Aim of the task: Look through the records below and copy each line that includes the word "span".

Records to use:
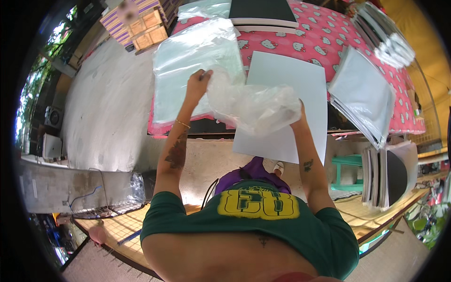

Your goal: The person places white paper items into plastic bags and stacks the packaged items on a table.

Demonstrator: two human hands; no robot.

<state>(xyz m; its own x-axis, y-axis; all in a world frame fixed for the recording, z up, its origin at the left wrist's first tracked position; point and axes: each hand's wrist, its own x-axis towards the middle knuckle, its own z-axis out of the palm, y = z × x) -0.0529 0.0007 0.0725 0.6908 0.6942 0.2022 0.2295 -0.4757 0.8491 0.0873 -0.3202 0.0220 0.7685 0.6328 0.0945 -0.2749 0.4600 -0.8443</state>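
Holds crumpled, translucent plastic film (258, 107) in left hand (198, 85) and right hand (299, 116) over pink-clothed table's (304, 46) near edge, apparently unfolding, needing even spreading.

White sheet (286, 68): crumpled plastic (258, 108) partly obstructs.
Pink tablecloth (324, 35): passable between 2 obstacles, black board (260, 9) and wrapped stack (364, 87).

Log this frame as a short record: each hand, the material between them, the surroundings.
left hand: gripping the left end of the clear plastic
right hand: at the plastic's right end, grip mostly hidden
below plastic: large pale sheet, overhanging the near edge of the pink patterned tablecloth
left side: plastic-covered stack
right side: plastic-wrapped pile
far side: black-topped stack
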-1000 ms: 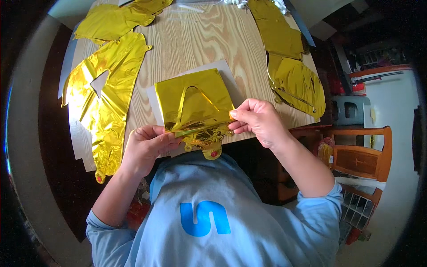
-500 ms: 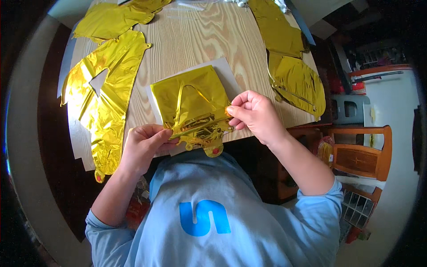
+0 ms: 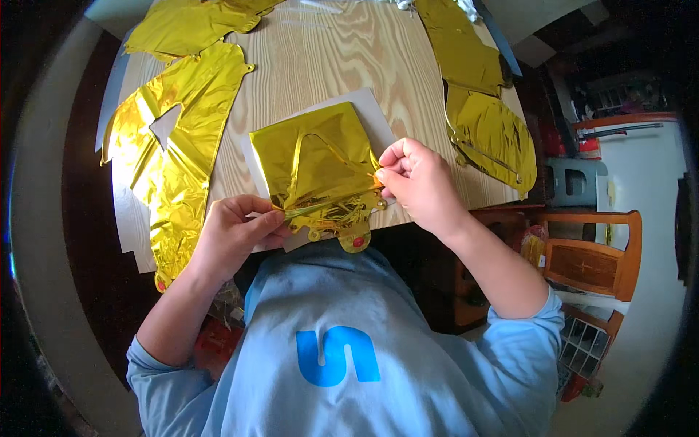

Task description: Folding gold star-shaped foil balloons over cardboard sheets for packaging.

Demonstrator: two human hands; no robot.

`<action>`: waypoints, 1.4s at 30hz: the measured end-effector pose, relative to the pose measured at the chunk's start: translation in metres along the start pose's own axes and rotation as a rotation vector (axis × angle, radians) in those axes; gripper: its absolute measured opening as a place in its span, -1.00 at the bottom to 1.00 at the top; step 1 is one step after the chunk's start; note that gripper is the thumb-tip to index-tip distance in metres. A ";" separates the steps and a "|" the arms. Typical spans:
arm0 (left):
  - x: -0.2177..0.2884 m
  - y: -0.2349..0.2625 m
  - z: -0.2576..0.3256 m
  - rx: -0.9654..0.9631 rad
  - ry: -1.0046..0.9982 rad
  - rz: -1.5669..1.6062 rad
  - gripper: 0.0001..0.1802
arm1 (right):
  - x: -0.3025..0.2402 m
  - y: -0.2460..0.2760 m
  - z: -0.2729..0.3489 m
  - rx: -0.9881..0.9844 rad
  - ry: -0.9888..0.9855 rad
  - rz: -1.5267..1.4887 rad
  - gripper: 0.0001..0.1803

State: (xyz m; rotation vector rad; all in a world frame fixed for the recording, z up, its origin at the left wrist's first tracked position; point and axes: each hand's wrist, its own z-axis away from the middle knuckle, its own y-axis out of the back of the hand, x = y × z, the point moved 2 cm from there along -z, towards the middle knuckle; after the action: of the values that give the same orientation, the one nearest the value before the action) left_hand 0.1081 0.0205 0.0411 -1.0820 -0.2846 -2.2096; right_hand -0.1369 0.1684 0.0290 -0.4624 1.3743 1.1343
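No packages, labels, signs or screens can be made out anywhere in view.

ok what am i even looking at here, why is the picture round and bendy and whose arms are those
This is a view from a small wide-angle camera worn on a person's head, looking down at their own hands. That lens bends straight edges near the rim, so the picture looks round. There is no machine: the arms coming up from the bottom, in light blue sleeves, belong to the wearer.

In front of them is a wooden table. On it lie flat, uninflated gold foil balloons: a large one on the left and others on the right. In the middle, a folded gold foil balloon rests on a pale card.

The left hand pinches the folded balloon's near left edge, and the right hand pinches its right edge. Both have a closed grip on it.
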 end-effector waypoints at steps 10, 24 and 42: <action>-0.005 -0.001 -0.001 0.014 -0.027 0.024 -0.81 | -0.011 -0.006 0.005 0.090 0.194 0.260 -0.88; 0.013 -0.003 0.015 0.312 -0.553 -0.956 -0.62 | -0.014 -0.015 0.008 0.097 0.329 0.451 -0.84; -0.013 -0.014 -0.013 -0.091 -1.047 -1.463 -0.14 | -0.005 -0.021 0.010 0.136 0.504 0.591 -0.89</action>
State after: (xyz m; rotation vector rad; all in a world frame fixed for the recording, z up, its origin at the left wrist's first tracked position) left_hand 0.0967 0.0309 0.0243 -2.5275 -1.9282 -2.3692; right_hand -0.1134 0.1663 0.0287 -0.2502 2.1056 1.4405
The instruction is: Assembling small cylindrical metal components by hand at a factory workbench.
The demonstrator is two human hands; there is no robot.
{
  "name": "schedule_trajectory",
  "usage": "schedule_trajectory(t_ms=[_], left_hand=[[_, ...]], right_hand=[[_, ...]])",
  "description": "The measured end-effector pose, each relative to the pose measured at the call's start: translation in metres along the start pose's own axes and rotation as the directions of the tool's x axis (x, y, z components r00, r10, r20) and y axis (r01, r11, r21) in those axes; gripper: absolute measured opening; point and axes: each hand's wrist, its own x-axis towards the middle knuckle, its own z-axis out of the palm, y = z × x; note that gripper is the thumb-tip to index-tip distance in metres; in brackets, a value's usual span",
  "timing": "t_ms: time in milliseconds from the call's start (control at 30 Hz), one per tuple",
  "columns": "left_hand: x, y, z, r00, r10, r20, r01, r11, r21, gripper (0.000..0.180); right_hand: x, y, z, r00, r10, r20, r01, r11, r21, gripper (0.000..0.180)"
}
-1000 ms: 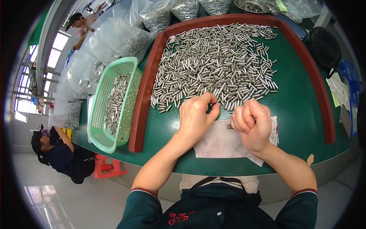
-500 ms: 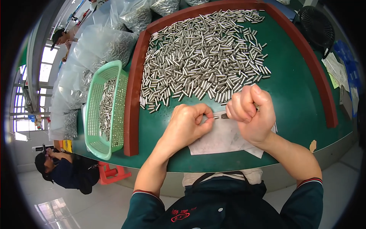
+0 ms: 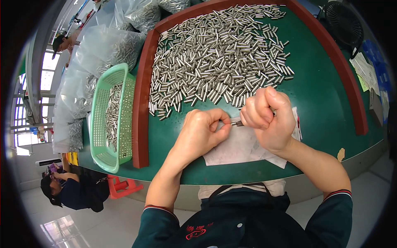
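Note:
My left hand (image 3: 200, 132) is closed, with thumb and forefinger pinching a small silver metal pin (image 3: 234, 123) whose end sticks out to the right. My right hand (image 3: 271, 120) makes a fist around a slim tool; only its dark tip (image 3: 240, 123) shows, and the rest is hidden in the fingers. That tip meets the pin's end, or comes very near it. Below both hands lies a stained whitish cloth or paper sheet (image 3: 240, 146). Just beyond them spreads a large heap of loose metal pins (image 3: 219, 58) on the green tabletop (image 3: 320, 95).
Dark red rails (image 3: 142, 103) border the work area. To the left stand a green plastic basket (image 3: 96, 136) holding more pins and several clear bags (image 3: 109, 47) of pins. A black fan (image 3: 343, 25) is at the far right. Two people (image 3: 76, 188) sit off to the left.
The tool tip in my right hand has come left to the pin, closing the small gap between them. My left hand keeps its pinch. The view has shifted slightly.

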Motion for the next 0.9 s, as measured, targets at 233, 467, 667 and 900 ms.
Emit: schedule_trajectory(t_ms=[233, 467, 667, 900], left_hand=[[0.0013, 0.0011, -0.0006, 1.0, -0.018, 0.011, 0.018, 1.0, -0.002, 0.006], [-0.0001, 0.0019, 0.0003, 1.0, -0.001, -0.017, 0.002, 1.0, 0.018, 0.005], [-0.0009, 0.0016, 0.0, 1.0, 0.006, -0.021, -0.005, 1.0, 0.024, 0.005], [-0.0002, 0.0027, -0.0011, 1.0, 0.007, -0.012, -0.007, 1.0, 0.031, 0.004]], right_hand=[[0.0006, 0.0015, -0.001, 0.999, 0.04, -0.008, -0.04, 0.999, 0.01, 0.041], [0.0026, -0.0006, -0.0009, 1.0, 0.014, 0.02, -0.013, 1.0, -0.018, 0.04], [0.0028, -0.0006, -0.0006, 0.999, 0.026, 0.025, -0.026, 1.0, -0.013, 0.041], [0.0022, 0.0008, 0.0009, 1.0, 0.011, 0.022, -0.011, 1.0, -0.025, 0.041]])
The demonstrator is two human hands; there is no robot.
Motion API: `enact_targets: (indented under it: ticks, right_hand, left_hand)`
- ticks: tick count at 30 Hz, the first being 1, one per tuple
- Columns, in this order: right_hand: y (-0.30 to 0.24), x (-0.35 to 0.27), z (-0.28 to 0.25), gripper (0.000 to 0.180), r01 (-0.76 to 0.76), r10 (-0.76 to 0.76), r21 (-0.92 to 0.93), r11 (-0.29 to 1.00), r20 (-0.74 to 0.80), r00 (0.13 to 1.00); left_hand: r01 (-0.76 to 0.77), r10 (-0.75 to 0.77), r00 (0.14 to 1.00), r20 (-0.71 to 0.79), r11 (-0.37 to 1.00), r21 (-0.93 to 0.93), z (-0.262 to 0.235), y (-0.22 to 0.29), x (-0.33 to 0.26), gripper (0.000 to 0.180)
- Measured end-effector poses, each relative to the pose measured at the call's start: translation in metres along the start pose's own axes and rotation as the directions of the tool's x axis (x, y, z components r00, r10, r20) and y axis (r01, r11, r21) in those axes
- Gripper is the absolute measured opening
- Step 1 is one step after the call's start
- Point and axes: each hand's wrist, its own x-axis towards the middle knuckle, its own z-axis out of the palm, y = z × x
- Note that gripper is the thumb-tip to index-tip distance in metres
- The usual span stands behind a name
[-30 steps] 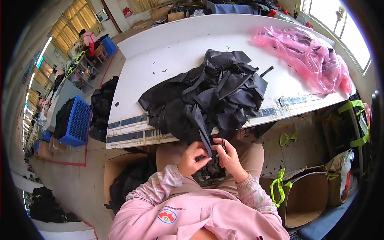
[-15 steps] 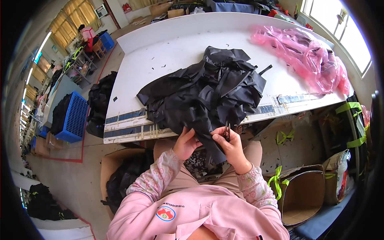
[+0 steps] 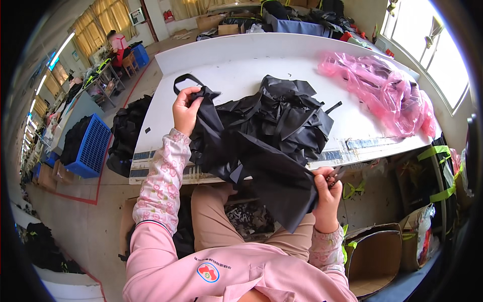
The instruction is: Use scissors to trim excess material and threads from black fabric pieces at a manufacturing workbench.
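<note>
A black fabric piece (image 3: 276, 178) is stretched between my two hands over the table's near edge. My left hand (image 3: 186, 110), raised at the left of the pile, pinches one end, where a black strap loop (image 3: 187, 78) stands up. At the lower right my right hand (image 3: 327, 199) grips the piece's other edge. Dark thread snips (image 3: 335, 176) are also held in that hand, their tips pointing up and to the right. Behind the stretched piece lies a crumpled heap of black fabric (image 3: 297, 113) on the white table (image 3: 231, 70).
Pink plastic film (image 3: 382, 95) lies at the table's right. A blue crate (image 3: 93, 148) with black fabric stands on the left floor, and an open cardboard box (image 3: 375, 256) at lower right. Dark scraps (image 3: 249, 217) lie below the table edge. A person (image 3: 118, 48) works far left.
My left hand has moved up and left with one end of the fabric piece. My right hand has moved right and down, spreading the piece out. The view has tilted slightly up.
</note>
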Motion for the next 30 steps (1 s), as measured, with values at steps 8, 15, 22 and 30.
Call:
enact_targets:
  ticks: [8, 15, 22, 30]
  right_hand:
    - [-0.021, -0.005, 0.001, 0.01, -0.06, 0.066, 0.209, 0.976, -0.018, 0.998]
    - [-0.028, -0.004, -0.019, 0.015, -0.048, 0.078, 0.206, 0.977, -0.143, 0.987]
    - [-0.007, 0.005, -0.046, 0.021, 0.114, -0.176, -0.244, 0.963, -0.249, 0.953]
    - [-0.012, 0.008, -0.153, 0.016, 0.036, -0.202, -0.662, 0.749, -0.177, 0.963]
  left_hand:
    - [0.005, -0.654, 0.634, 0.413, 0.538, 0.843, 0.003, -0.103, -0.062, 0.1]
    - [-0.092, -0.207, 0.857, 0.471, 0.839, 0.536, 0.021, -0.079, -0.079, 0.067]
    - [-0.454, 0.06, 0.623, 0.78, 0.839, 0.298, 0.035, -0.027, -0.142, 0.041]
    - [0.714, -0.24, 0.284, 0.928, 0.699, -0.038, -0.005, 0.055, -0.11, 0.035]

Written reply:
`<action>`: waypoints, 1.4s at 30hz: the measured end-effector pose, relative to the pose measured at the chunk's start: translation in metres along the start pose's own axes and rotation as a rotation vector (axis × angle, radians) in those axes; gripper: its absolute measured opening as a place in its span, -1.00 at the bottom to 1.00 at the top; step 1 is one step after the chunk's start; note that gripper is the thumb-tip to index-tip distance in metres. A ";" separates the steps and a "|" the arms. Typical spans:
  "description": "The measured end-effector pose, each relative to the pose measured at the call's start: translation in metres along the start pose's own axes and rotation as the directions of the tool's x axis (x, y, z components r00, r10, r20) and y axis (r01, r11, r21) in those axes; gripper: absolute measured opening; point and axes: each hand's wrist, its own x-axis towards the middle knuckle, its own z-axis out of the palm, y = z × x; note that gripper is the thumb-tip to index-tip distance in metres; in brackets, a value's usual span",
- The usual span stands behind a name

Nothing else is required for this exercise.